WHAT YOU NEED TO DO ▸ Transcribe the entries below exactly as they appear.

EXERCISE DATA ▸
........
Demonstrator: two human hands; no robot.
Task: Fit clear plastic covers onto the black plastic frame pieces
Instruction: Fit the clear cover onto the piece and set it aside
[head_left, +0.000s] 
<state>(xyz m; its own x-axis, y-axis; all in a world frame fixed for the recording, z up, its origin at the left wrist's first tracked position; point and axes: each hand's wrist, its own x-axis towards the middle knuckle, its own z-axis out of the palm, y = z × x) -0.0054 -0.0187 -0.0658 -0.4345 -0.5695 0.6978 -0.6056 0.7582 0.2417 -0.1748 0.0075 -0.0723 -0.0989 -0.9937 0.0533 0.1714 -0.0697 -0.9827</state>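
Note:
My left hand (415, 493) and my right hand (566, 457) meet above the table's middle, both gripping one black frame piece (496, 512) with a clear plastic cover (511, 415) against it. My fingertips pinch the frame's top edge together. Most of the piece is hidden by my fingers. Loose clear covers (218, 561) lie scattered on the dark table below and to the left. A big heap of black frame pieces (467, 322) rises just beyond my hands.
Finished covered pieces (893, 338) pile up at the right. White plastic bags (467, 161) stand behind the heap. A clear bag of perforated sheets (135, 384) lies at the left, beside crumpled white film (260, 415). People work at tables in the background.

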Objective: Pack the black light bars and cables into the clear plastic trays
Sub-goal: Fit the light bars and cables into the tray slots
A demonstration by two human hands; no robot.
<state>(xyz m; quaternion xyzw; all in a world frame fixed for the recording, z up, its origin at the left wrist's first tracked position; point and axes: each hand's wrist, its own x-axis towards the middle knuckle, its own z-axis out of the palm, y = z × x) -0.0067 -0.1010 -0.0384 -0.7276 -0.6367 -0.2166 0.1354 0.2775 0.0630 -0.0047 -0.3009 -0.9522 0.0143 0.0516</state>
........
RESULT OF THIS TASK ▸
Demonstrator: two human hands; no robot.
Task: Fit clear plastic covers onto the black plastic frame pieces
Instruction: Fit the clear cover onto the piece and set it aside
[head_left, +0.000s] 
<state>(xyz m; its own x-axis, y-axis; all in a world frame fixed for the recording, z up, its origin at the left wrist's first tracked position; point and axes: each hand's wrist, its own x-axis towards the middle knuckle, its own z-axis out of the palm, y = z × x) -0.0054 -0.0187 -0.0658 -0.4345 -0.5695 0.6978 -0.6056 0.7582 0.2417 -0.1748 0.0075 -0.0723 -0.0989 -0.9937 0.0533 0.1714 -0.0697 -0.9827</state>
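Note:
My left hand (415, 493) and my right hand (566, 457) meet above the table's middle, both gripping one black frame piece (496, 512) with a clear plastic cover (511, 415) against it. My fingertips pinch the frame's top edge together. Most of the piece is hidden by my fingers. Loose clear covers (218, 561) lie scattered on the dark table below and to the left. A big heap of black frame pieces (467, 322) rises just beyond my hands.
Finished covered pieces (893, 338) pile up at the right. White plastic bags (467, 161) stand behind the heap. A clear bag of perforated sheets (135, 384) lies at the left, beside crumpled white film (260, 415). People work at tables in the background.
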
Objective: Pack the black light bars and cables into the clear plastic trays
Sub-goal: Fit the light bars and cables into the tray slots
A demonstration by two human hands; no robot.
<state>(xyz m; quaternion xyzw; all in a world frame fixed for the recording, z up, its origin at the left wrist's first tracked position; point and axes: each hand's wrist, its own x-axis towards the middle knuckle, its own z-axis out of the palm, y = z × x) -0.0067 -0.1010 -0.0384 -0.7276 -0.6367 -0.2166 0.1354 0.2775 0.0630 -0.0047 -0.3009 -0.9522 0.0143 0.0516</state>

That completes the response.